こうして楊戯は、出世の足がかりをつかみました。
官職を歴任する
諸葛亮の没後には、尚書右選郎(政務官)となりましたが、諸葛亮の後をついで宰相となった蒋琬に請われ、治中従事史になります。
蒋琬が大将軍になって幕府を開くと、再び召し寄せられて東曹掾(側近)になりました。
その後は蜀の南方の統治に携わるようになり、南中郎参軍に昇進し、ついで庲降都督(蜀南部の統括官)の副将となります。
そして建寧太守を兼任しました。
やがて病にかかったので、成都に戻って護軍監軍となり、それから外に出て梓潼太守を兼任しました。
そして再び朝廷に戻り、射声校尉(上級武官)にもなります。
このように、楊戯は内外の様々な官職を歴任しましたが、清潔かつ簡約にふるまい、わずらわしい行いはしませんでした。
蒋琬にかばわれる
楊戯が東曹掾だったころ、上司である蒋琬と議論をしていた時に、たびたび返事をしないことがありました。
これは楊戯がおおまかな性格だったからなのですが、ある人が楊戯を陥れようと思い、蒋琬にこう言い立てました。
「公が話しかけてらっしゃるのに返事をしないとは、楊戯の目上の人を軽んじる態度には、目に余るものがありますな」
すると蒋琬は「人の心が同じでないのは、人の顔がそれぞれに違っているのと同じだ。
面と向かい合う時には従い、後から文句を言うのは、昔の人も戒めているところだ。
楊戯は、わしの方針に賛成をすれば、彼の本心を曲げることになり、わしの言葉に反対をすれば、わしの非を明らかにすることになると考えたのだろう。

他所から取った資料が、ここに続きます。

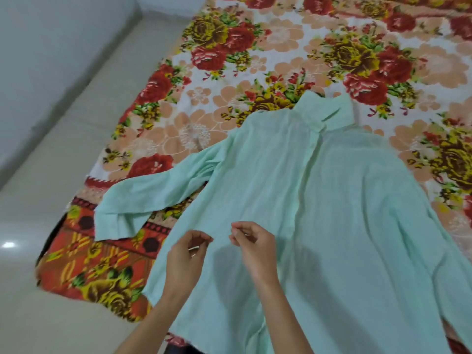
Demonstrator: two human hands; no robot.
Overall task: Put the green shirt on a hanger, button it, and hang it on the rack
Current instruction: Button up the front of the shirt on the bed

それで沈黙していたわけで、これはむしろ爽やかな態度だと言える」と言いました。
このように、楊戯は官吏としては性格に問題があったのですが、寛容な上司のおかげで勤めができていたようです。
姜維に疎まれて免官となる
楊戯は蜀の宰相たちに仕えて来ましたが、257年になると、大将軍の姜維に従って芒水にまで出陣します。
楊戯は普段から姜維に不服を感じており、このためにお酒が入った談笑の席で、いつも調子にのって、姜維を嘲るような言葉を吐いていました。
姜維は、表面的には寛大にふるまっていたのですが、内心では楊戯を忌み嫌い、耐え難く感じていました。
このため、成都に帰還すると司法官が姜維の意を受けて楊戯を提訴し、免官して庶民に落としてしまいます。
楊戯はこうして地位を失った後、261年に亡くなりました。
年を重ねても身を慎むことがなかったので、ついにはその身に災いを招いてしまったのです。
怠惰だったが、友情には厚かった
楊戯は怠惰で、仕事も適当に手を抜いていました。
しかし一度も、甘言を用いて人に取り入ろうとしたり、過度に誰かをひいきにするようなことはありませんでした。
文書によって仕事の指示を与える場合、その文章は短く、紙を一枚、全部使い切ることはなかったといいます。
一方では、旧知の者に対する友情は篤く、誠意と厚情を見せています。
巴西郡の韓儼や黎韜とは、幼い頃からの親友でしたが、後に韓儼は病のために廃人同然となり、黎韜は行状が悪かったので、周囲の人たちから見放されていました。
楊戯はそんな彼らの生活を気にかけて援助をし、昔からの友情を保っています。
楊戯には、そんな美点もあったのでした。